Activity
Begin at the top of the following data. Copy each line exactly until you have copied the line containing "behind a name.".

Recorded information
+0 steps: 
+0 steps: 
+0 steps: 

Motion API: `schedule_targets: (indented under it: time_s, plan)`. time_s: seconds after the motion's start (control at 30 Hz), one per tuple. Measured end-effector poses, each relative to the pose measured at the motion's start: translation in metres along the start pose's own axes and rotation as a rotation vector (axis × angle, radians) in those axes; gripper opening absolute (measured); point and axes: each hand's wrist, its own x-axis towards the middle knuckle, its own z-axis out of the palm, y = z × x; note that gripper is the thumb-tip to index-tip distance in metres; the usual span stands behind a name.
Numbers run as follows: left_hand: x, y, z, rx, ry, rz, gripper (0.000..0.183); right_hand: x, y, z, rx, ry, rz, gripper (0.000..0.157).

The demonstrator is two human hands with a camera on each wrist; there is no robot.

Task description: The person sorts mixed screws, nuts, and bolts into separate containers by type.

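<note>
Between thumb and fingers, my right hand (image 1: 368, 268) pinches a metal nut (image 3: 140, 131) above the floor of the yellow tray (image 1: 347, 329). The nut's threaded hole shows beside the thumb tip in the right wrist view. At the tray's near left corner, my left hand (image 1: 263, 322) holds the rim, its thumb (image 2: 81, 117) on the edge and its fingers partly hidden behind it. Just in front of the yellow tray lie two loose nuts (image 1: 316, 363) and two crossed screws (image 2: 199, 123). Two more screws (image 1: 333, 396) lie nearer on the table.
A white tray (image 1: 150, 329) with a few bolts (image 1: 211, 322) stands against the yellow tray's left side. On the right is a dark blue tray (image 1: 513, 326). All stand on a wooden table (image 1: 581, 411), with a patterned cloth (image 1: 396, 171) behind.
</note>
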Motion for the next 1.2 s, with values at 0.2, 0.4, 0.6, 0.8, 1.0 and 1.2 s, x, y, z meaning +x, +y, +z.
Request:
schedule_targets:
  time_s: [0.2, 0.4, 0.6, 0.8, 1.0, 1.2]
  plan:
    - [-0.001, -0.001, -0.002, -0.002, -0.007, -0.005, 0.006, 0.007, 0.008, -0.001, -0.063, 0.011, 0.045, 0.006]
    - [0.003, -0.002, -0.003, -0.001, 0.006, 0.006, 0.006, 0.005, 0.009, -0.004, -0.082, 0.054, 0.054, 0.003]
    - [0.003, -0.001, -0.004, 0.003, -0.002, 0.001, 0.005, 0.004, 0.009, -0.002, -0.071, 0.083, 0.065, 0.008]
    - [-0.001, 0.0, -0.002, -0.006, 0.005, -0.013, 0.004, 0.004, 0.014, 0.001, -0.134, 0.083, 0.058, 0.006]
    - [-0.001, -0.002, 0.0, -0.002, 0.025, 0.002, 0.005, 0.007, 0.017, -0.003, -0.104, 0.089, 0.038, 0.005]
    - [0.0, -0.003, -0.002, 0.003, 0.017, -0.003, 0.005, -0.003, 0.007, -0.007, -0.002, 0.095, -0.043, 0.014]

Exercise result
+0 steps: 
+0 steps: 
+0 steps: 

Motion API: `schedule_targets: (indented under it: time_s, plan)`. time_s: seconds after the motion's start (control at 30 Hz), one per tuple. Measured end-effector poses, each relative to the pose measured at the motion's start: translation in metres along the start pose's own axes and rotation as a rotation vector (axis × angle, radians) in those axes; gripper opening absolute (measured); point and axes: each hand's wrist, its own x-axis towards the middle knuckle, its own z-axis out of the palm, y = z × x; note that gripper is the thumb-tip to index-tip distance in metres; the usual span stands behind a name.

This output is complete, so the exercise is closed.